• **Brief**:
Which lines run from the line with "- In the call" through the line with "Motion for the" in the entries below? Print them exactly, both ends included, and nothing more.

═════ The records ═════

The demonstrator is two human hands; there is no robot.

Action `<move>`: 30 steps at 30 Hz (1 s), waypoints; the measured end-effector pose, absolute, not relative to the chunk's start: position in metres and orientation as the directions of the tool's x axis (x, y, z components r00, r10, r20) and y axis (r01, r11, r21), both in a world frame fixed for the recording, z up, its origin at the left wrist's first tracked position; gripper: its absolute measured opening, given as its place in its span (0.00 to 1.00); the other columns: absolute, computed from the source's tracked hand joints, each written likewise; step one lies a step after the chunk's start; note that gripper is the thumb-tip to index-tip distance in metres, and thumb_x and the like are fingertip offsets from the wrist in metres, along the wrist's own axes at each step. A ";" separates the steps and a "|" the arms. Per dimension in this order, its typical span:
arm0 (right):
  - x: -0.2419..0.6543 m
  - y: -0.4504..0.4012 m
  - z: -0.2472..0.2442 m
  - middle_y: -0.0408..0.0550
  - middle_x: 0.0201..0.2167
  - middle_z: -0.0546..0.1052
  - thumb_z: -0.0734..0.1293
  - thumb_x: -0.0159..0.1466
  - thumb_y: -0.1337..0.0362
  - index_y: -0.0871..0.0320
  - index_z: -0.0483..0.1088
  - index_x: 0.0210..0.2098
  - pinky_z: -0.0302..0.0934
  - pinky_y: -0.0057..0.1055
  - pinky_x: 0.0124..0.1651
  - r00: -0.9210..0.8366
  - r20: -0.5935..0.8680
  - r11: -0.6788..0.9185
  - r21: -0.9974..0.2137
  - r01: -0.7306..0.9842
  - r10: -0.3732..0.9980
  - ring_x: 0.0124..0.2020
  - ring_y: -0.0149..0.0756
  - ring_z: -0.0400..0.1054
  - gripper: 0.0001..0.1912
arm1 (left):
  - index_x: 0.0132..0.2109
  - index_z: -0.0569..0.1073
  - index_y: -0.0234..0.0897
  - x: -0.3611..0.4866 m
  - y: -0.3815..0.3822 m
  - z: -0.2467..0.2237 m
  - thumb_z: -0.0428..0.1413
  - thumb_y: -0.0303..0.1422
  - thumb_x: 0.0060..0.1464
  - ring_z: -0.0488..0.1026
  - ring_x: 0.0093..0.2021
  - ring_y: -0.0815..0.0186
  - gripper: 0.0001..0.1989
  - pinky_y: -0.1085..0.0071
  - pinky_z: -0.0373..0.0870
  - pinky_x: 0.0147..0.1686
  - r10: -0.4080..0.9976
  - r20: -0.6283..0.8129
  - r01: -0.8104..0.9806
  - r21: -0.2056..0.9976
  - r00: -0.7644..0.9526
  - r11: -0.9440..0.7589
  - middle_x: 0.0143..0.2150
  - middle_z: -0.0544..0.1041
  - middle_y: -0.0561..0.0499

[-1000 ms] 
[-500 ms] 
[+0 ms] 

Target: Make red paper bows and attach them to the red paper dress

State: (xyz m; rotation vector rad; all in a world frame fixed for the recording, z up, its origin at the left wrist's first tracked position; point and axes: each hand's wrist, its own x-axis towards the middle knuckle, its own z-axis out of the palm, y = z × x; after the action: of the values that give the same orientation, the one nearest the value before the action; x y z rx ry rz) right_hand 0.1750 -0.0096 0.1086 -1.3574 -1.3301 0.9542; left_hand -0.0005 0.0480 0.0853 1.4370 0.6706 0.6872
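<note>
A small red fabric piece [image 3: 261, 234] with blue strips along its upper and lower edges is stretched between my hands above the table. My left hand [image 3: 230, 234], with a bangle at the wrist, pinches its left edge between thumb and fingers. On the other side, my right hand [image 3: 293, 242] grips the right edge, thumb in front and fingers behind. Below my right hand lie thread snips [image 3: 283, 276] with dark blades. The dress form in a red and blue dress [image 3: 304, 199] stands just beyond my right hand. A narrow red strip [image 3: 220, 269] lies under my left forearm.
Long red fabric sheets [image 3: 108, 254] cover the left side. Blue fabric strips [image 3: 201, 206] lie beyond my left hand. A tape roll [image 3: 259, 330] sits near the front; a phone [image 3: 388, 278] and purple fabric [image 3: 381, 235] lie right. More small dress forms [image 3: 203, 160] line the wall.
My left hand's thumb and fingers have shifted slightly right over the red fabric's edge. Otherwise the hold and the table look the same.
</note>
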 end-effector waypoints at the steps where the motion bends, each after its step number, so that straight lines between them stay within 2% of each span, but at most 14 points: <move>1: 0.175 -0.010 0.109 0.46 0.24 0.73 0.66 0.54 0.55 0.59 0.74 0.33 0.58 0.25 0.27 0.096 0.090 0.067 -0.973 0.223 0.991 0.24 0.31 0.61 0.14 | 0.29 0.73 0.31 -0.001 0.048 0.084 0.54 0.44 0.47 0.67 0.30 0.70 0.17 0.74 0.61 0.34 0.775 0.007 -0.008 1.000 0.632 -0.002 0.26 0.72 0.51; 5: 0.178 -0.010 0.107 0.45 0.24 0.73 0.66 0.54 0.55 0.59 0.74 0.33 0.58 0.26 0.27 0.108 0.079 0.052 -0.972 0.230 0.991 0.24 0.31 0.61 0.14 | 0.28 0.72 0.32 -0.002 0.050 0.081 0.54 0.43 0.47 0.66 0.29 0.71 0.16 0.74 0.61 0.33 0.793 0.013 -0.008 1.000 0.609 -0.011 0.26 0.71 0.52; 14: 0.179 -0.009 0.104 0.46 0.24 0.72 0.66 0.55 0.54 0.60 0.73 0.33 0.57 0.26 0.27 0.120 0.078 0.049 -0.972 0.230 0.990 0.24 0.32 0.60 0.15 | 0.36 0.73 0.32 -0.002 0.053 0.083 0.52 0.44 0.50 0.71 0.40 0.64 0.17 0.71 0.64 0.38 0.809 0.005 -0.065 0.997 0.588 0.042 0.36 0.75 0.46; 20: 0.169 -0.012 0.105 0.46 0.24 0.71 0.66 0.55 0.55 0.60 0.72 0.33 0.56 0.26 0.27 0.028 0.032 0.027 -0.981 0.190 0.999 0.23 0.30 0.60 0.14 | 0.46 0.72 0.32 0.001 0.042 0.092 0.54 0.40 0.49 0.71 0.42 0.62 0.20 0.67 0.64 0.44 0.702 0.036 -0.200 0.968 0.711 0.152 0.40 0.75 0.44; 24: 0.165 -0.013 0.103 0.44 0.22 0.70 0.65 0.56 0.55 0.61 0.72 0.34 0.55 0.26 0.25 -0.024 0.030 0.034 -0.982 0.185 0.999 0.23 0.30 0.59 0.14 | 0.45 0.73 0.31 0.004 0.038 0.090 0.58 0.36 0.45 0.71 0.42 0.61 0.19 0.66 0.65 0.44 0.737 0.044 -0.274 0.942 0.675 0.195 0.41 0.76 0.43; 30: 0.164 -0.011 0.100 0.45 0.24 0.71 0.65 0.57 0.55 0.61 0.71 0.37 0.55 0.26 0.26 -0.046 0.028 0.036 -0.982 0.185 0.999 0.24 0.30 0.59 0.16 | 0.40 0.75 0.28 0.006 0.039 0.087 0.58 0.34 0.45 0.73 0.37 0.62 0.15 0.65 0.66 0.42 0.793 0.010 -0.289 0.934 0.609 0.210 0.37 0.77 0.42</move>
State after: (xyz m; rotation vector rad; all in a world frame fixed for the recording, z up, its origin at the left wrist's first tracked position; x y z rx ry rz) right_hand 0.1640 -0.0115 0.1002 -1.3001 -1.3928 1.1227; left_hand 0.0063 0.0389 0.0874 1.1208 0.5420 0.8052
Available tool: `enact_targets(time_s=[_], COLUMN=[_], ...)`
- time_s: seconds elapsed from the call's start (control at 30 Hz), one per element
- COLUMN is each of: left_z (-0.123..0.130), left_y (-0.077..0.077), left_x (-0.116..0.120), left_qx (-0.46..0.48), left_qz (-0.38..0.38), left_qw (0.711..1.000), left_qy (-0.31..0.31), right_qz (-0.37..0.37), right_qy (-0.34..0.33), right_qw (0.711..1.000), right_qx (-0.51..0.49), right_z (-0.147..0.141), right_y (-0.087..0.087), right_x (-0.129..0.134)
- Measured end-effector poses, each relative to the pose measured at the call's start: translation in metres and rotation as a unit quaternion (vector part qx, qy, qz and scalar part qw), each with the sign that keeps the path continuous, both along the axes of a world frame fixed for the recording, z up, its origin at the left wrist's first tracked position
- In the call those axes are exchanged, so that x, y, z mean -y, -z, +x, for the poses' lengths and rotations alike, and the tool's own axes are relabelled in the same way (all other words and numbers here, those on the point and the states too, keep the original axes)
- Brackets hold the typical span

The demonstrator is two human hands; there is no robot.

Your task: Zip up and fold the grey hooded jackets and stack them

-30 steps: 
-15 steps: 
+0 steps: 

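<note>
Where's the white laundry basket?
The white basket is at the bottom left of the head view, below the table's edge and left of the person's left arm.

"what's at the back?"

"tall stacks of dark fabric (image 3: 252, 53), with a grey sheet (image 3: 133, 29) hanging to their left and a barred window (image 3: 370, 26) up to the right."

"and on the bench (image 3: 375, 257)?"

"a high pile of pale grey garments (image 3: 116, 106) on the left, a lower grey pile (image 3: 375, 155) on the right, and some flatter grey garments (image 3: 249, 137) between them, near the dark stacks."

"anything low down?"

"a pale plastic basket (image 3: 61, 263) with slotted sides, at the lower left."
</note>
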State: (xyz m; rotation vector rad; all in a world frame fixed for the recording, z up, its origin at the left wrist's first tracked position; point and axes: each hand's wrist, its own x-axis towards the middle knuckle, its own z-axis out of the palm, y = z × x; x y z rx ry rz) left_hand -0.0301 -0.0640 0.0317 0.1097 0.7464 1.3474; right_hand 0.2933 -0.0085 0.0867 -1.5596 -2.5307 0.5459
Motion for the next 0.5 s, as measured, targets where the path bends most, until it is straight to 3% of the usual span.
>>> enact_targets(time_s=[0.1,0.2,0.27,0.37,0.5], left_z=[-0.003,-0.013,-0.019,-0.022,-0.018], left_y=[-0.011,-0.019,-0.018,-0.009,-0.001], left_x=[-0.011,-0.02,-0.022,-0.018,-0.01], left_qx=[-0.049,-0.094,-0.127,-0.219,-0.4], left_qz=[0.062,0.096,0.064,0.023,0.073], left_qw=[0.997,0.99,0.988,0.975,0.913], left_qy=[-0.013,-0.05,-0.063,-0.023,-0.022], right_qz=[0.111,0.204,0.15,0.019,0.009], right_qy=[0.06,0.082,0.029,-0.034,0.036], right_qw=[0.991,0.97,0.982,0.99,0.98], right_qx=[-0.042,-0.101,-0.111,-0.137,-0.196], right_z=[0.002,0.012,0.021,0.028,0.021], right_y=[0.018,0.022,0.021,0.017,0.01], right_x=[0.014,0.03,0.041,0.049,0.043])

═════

• **Response to the exercise**:
- In the call those axes are exchanged, so that x, y, z mean -y, -z, +x, for the poses' lengths and rotations alike, and the tool's own axes are relabelled in the same way (all other words and numbers here, those on the point and the states too, keep the original axes)
- Brackets hold the typical span

The demonstrator is two human hands; there is no robot.

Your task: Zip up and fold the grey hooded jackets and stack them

-30 steps: 
-15 steps: 
+0 steps: 

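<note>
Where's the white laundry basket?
The white basket is at the bottom left of the head view, below the table's edge and left of the person's left arm.

"what's at the back?"

"tall stacks of dark fabric (image 3: 252, 53), with a grey sheet (image 3: 133, 29) hanging to their left and a barred window (image 3: 370, 26) up to the right."

"and on the bench (image 3: 375, 257)?"

"a high pile of pale grey garments (image 3: 116, 106) on the left, a lower grey pile (image 3: 375, 155) on the right, and some flatter grey garments (image 3: 249, 137) between them, near the dark stacks."

"anything low down?"

"a pale plastic basket (image 3: 61, 263) with slotted sides, at the lower left."
</note>
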State: (xyz m; rotation vector rad; all in a world frame fixed for the recording, z up, its origin at the left wrist's first tracked position; point and axes: each hand's wrist, its own x-axis towards the middle knuckle, its own z-axis out of the palm, y = z × x; x y z rx ry rz) left_hand -0.0301 -0.0640 0.0317 0.1097 0.7464 1.3474; right_hand 0.2933 -0.0085 0.0867 -1.5596 -2.5307 0.5459
Motion for the next 0.5 s, as measured, targets where the path bends most, until it is straight to 3% of the usual span.

Work on the answer is now done.